REQUIREMENT: Repeat nothing but the lines below running from the one containing "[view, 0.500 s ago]" to the one containing "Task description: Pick". Keep both end lines.

MATERIAL SHOWN:
=== Section Start ===
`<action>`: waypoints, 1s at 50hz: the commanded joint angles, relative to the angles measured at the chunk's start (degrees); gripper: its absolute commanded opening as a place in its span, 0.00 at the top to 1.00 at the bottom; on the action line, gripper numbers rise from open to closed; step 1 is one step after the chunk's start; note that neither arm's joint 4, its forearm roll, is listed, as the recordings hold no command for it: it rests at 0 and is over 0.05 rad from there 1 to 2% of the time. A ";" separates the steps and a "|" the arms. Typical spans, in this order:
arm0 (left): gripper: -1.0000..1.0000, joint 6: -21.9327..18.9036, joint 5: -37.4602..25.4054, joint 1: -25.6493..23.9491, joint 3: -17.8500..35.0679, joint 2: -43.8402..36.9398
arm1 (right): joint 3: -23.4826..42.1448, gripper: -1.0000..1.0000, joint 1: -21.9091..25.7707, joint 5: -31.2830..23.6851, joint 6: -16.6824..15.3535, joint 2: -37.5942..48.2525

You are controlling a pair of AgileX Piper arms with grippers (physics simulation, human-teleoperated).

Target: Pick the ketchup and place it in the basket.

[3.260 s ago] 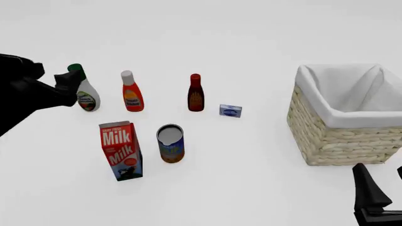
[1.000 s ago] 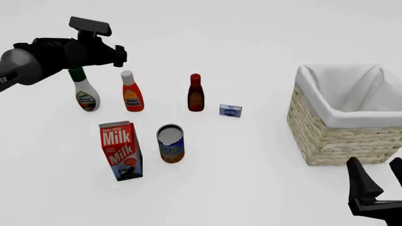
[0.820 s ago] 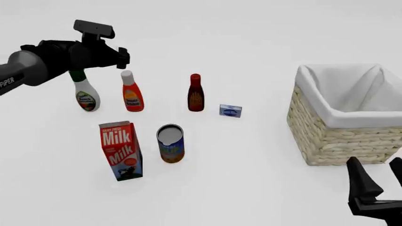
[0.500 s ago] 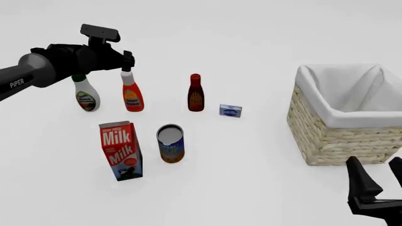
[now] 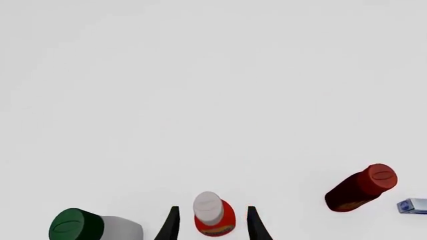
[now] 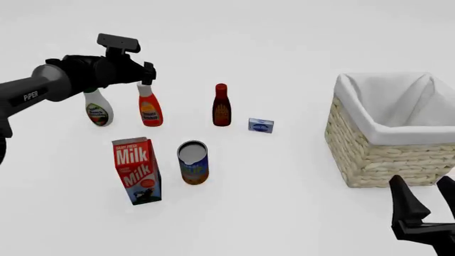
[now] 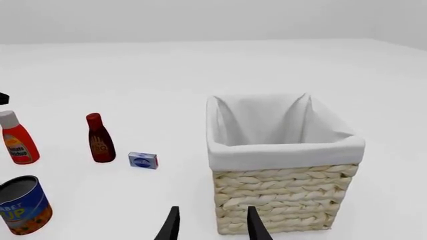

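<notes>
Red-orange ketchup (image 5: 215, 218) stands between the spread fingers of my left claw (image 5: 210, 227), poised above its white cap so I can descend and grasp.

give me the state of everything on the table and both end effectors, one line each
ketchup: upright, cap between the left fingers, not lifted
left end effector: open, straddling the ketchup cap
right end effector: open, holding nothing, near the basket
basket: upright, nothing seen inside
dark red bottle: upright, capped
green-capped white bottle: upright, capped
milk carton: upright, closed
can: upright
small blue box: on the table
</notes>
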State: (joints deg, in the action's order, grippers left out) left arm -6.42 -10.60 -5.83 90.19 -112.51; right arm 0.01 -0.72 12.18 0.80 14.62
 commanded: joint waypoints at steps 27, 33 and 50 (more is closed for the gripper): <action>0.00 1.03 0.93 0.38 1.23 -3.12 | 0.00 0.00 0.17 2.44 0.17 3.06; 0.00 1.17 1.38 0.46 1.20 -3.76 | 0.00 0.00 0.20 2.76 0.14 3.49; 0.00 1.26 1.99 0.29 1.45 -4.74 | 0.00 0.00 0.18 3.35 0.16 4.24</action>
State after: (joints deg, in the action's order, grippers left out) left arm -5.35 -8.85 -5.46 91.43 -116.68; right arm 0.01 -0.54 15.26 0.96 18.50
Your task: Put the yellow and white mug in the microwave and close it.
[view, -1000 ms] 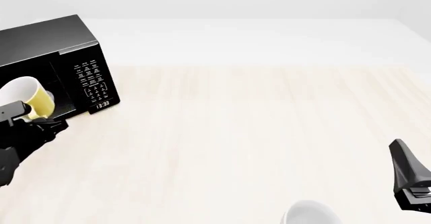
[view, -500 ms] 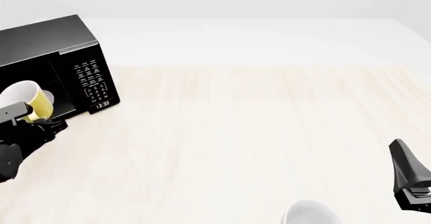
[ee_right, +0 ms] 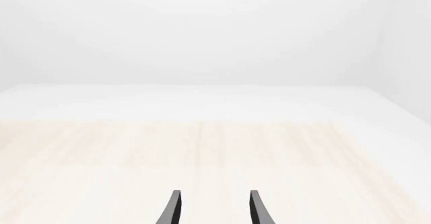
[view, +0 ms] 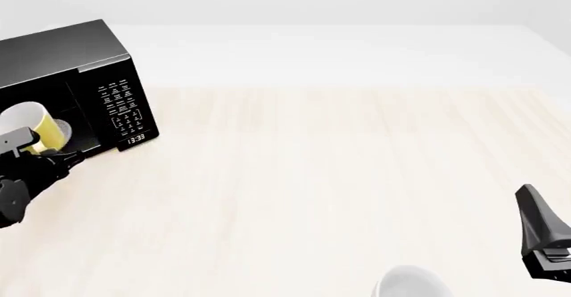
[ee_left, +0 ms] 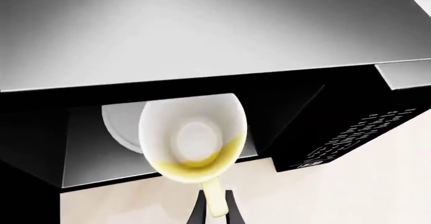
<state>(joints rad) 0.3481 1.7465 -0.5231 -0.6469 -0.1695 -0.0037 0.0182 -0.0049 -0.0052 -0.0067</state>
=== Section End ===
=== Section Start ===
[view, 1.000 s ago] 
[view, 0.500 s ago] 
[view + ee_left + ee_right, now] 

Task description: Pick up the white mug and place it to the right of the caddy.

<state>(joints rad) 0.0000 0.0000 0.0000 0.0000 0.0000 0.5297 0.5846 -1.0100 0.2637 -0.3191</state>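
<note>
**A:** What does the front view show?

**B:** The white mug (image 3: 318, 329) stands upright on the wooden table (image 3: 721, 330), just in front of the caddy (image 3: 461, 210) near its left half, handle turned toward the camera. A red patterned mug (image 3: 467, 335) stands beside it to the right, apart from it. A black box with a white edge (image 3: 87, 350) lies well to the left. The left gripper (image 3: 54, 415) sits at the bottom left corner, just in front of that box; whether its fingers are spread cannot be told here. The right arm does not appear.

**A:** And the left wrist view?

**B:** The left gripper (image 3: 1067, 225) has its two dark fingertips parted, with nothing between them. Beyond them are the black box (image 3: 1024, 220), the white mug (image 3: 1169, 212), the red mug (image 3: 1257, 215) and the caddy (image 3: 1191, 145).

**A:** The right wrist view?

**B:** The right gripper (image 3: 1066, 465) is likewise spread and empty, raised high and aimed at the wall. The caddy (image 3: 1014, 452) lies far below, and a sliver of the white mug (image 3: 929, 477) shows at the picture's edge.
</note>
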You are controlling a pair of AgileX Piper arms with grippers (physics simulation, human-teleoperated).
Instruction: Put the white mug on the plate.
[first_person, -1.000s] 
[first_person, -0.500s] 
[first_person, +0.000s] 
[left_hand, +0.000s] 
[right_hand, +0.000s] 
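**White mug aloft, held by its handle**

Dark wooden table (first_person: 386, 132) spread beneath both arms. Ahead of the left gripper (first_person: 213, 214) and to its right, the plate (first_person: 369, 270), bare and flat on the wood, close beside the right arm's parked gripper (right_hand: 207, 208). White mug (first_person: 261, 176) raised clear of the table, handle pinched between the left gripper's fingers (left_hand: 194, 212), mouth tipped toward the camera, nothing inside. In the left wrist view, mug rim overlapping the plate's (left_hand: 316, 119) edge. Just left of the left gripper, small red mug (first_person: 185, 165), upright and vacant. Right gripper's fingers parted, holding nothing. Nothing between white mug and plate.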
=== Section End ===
SOLUTION TO THE EXERCISE:
[view, 0.500 s ago] 
[view + ee_left + ee_right, now] 

Task description: Pick up the white mug and place it to the right of the caddy.

The output is complete as it stands.